### Task instructions
Only the pictures are to be omitted; everything else in the listing must be reproduced exactly.
[[ Collected data, beginning ]]
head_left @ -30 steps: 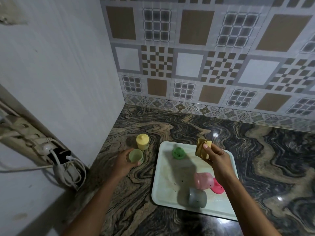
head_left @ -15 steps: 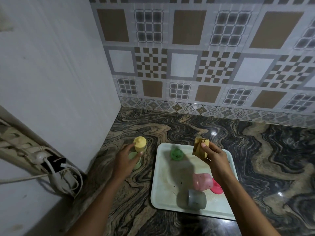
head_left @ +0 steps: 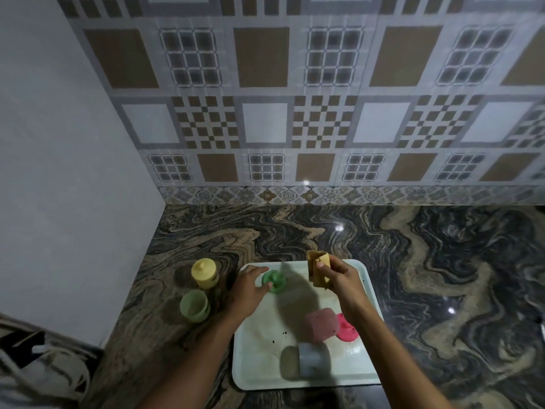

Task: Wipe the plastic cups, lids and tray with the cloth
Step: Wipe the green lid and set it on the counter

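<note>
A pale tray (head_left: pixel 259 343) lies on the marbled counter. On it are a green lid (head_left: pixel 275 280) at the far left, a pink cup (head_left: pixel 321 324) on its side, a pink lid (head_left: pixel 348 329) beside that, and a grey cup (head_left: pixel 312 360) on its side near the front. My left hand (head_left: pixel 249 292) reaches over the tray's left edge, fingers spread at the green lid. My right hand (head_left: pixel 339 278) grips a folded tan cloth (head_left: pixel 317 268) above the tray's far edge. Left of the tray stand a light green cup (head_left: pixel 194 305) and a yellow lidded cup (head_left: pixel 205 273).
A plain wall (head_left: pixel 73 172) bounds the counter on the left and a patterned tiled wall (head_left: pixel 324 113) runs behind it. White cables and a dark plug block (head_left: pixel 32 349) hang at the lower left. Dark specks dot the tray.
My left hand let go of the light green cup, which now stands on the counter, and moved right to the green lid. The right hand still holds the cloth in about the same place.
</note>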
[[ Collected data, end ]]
### Written solution
head_left @ -30 steps: 
head_left @ -15 steps: 
head_left @ +0 steps: 

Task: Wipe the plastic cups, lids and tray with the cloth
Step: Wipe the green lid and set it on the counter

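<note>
A pale tray (head_left: pixel 259 343) lies on the marbled counter. On it are a green lid (head_left: pixel 275 280) at the far left, a pink cup (head_left: pixel 321 324) on its side, a pink lid (head_left: pixel 348 329) beside that, and a grey cup (head_left: pixel 312 360) on its side near the front. My left hand (head_left: pixel 249 292) reaches over the tray's left edge, fingers spread at the green lid. My right hand (head_left: pixel 339 278) grips a folded tan cloth (head_left: pixel 317 268) above the tray's far edge. Left of the tray stand a light green cup (head_left: pixel 194 305) and a yellow lidded cup (head_left: pixel 205 273).
A plain wall (head_left: pixel 73 172) bounds the counter on the left and a patterned tiled wall (head_left: pixel 324 113) runs behind it. White cables and a dark plug block (head_left: pixel 32 349) hang at the lower left. Dark specks dot the tray.
My left hand let go of the light green cup, which now stands on the counter, and moved right to the green lid. The right hand still holds the cloth in about the same place.
</note>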

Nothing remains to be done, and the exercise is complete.